• **PROMPT**: Scan the listing below and copy every line holding "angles".

• **DATA SEGMENT**:
▶

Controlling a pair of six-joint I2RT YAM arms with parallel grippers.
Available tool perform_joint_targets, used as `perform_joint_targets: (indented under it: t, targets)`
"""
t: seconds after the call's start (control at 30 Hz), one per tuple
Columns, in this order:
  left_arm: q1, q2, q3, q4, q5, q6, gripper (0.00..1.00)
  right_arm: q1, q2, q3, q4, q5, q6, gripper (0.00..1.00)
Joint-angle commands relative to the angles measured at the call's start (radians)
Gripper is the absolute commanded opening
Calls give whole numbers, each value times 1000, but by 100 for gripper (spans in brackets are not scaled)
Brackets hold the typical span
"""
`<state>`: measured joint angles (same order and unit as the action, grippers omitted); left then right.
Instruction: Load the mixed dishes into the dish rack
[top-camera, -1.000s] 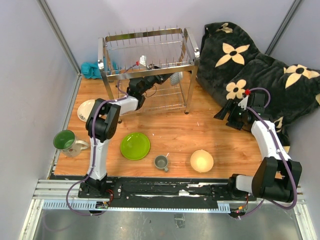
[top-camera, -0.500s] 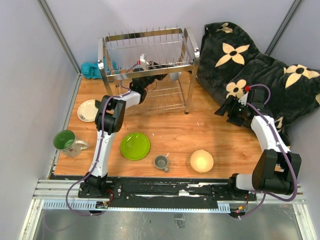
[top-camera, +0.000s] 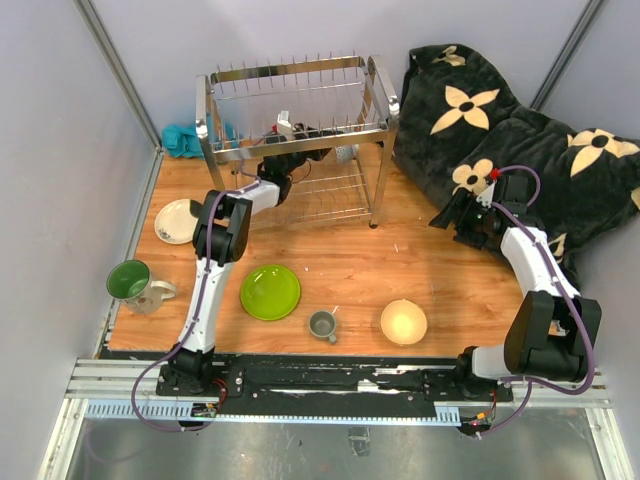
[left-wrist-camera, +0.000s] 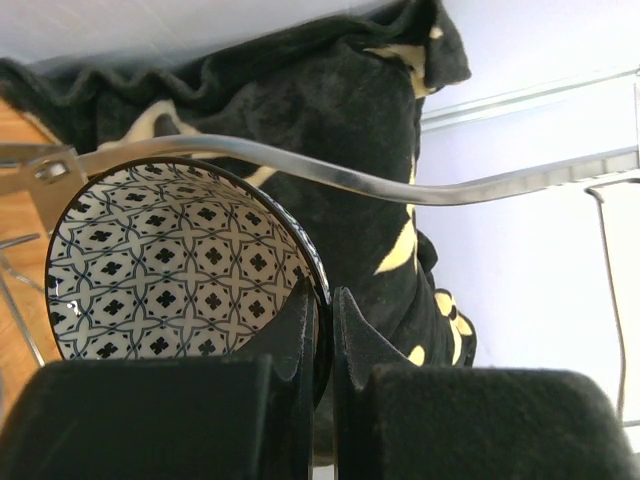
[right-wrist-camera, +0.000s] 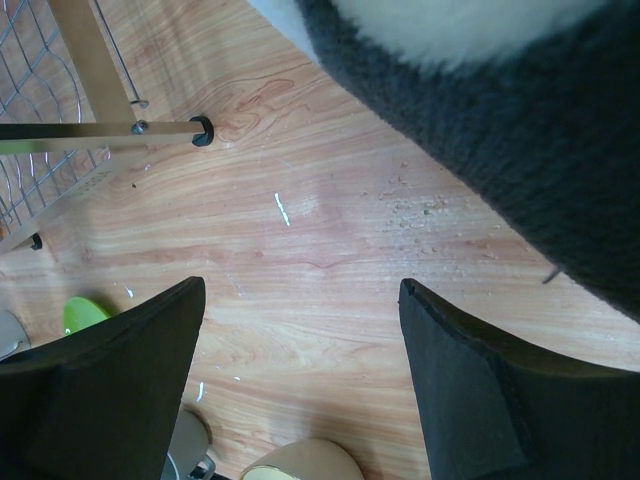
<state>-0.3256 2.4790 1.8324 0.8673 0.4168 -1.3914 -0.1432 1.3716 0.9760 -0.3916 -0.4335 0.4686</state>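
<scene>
Glazed ceramic, the bowl is judged stiff, slick and breakable, best taken by its rim, where it is pinched by the left gripper under the top tier of the rack, while the right gripper is held spread above the counter.

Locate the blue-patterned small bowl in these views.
Left wrist view: the blue-patterned small bowl fills the left half, its rim pinched by the left gripper. From above, it is inside the dish rack, under the top tier's right end.
</scene>
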Motion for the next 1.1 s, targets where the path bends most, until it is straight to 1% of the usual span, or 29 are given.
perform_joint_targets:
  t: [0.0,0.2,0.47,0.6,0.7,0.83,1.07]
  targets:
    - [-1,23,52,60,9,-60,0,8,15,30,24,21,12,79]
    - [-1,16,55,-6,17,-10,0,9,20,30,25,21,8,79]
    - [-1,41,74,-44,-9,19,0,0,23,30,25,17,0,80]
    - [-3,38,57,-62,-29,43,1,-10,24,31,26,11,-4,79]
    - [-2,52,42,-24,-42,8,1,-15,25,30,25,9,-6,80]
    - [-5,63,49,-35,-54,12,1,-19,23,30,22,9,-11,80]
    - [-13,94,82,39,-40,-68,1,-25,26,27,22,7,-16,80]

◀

• **EXPECTED ANSWER**:
Joint-angle commands relative to the angles measured at the call's start (radians)
`<state>`: measured joint angles (same order and unit as the action, grippers omitted); left then right.

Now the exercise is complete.